ACTIVITY
Every line in the data must be transcribed exactly.

EXTRACTED INFORMATION

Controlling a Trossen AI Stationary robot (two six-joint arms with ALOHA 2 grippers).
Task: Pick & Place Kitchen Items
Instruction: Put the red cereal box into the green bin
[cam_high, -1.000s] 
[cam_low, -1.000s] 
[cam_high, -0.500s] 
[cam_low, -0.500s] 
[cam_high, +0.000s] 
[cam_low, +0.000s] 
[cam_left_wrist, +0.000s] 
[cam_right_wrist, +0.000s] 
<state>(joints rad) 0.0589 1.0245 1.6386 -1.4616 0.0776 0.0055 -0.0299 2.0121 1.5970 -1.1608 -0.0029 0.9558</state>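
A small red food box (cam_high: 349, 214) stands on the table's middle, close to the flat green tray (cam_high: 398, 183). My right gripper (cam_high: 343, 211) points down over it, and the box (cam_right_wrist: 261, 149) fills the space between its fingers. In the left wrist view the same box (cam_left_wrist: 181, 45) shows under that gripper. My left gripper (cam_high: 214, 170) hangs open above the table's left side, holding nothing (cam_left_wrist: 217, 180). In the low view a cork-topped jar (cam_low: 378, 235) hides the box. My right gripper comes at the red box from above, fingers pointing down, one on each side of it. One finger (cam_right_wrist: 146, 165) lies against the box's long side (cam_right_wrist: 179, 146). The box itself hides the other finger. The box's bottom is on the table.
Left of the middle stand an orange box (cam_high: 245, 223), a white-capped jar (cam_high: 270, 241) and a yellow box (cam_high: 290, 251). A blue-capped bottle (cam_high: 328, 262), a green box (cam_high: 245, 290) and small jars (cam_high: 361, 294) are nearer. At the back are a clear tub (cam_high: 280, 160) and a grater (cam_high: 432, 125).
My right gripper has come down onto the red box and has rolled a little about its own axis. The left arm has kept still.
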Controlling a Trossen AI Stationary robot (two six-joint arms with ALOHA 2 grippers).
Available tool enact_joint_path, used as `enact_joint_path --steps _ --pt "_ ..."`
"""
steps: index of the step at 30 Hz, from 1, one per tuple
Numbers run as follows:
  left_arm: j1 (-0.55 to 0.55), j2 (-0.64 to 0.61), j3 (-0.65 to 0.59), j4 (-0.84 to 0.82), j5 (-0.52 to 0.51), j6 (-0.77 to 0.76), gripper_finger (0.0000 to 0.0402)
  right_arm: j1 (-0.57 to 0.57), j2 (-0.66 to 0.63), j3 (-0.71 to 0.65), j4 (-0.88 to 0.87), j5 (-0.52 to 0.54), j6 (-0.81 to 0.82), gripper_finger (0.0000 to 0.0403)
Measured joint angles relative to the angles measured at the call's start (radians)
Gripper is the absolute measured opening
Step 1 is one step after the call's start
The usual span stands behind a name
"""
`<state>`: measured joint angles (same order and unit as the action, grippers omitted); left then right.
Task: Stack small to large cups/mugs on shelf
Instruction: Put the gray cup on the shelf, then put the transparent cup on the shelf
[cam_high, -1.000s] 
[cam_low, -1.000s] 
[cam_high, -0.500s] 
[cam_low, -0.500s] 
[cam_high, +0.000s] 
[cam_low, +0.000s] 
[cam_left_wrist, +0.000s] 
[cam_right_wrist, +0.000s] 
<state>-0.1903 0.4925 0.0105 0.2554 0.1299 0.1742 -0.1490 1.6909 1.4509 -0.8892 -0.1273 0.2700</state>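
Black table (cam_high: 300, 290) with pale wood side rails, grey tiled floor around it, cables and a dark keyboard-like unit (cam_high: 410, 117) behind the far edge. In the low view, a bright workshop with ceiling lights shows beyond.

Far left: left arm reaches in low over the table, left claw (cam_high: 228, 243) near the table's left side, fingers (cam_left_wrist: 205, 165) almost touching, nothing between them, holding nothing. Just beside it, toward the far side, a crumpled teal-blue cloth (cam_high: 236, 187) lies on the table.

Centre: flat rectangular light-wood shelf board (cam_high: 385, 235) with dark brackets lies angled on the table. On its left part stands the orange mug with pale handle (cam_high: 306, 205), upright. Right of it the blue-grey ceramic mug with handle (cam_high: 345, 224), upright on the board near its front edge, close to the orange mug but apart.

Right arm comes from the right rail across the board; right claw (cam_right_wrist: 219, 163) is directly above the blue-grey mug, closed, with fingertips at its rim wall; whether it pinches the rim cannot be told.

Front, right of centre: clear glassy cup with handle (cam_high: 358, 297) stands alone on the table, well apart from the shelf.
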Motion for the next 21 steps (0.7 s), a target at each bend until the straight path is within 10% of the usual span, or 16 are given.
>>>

RESULT OF THE TASK
Controlling a Trossen AI Stationary robot (two six-joint arms with ALOHA 2 grippers).
Task: Pick & Place Kitchen Items
Instruction: Put the red cereal box into the green bin
[cam_high, -1.000s] 
[cam_low, -1.000s] 
[cam_high, -0.500s] 
[cam_low, -0.500s] 
[cam_high, +0.000s] 
[cam_low, +0.000s] 
[cam_left_wrist, +0.000s] 
[cam_right_wrist, +0.000s] 
<state>(joints rad) 0.0589 1.0245 1.6386 -1.4616 0.0776 0.0055 -0.0299 2.0121 1.5970 -1.1608 -0.0029 0.9558</state>
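A small red food box (cam_high: 349, 214) stands on the table's middle, close to the flat green tray (cam_high: 398, 183). My right gripper (cam_high: 343, 211) points down over it, and the box (cam_right_wrist: 261, 149) fills the space between its fingers. In the left wrist view the same box (cam_left_wrist: 181, 45) shows under that gripper. My left gripper (cam_high: 214, 170) hangs open above the table's left side, holding nothing (cam_left_wrist: 217, 180). In the low view a cork-topped jar (cam_low: 378, 235) hides the box. My right gripper comes at the red box from above, fingers pointing down, one on each side of it. One finger (cam_right_wrist: 146, 165) lies against the box's long side (cam_right_wrist: 179, 146). The box itself hides the other finger. The box's bottom is on the table.
Left of the middle stand an orange box (cam_high: 245, 223), a white-capped jar (cam_high: 270, 241) and a yellow box (cam_high: 290, 251). A blue-capped bottle (cam_high: 328, 262), a green box (cam_high: 245, 290) and small jars (cam_high: 361, 294) are nearer. At the back are a clear tub (cam_high: 280, 160) and a grater (cam_high: 432, 125).
My right gripper has come down onto the red box and has rolled a little about its own axis. The left arm has kept still.
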Controlling a Trossen AI Stationary robot (two six-joint arms with ALOHA 2 grippers).
Available tool enact_joint_path, used as `enact_joint_path --steps _ --pt "_ ..."`
"""
steps: index of the step at 30 Hz, from 1, one per tuple
Numbers run as follows:
  left_arm: j1 (-0.55 to 0.55), j2 (-0.64 to 0.61), j3 (-0.65 to 0.59), j4 (-0.84 to 0.82), j5 (-0.52 to 0.51), j6 (-0.77 to 0.76), gripper_finger (0.0000 to 0.0402)
  right_arm: j1 (-0.57 to 0.57), j2 (-0.66 to 0.63), j3 (-0.71 to 0.65), j4 (-0.88 to 0.87), j5 (-0.52 to 0.54), j6 (-0.81 to 0.82), gripper_finger (0.0000 to 0.0403)
Measured joint angles relative to the angles measured at the call's start (radians)
Gripper is the absolute measured opening
Step 1 is one step after the call's start
The usual span stands behind a name
"""
`<state>`: measured joint angles (same order and unit as the action, grippers omitted); left then right.
Task: Stack small to large cups/mugs on shelf
Instruction: Put the gray cup on the shelf, then put the transparent cup on the shelf
[cam_high, -1.000s] 
[cam_low, -1.000s] 
[cam_high, -0.500s] 
[cam_low, -0.500s] 
[cam_high, +0.000s] 
[cam_low, +0.000s] 
[cam_left_wrist, +0.000s] 
[cam_right_wrist, +0.000s] 
<state>-0.1903 0.4925 0.0105 0.2554 0.1299 0.1742 -0.1490 1.6909 1.4509 -0.8892 -0.1273 0.2700</state>
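Black table (cam_high: 300, 290) with pale wood side rails, grey tiled floor around it, cables and a dark keyboard-like unit (cam_high: 410, 117) behind the far edge. In the low view, a bright workshop with ceiling lights shows beyond.

Far left: left arm reaches in low over the table, left claw (cam_high: 228, 243) near the table's left side, fingers (cam_left_wrist: 205, 165) almost touching, nothing between them, holding nothing. Just beside it, toward the far side, a crumpled teal-blue cloth (cam_high: 236, 187) lies on the table.

Centre: flat rectangular light-wood shelf board (cam_high: 385, 235) with dark brackets lies angled on the table. On its left part stands the orange mug with pale handle (cam_high: 306, 205), upright. Right of it the blue-grey ceramic mug with handle (cam_high: 345, 224), upright on the board near its front edge, close to the orange mug but apart.

Right arm comes from the right rail across the board; right claw (cam_right_wrist: 219, 163) is directly above the blue-grey mug, closed, with fingertips at its rim wall; whether it pinches the rim cannot be told.

Front, right of centre: clear glassy cup with handle (cam_high: 358, 297) stands alone on the table, well apart from the shelf.
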Motion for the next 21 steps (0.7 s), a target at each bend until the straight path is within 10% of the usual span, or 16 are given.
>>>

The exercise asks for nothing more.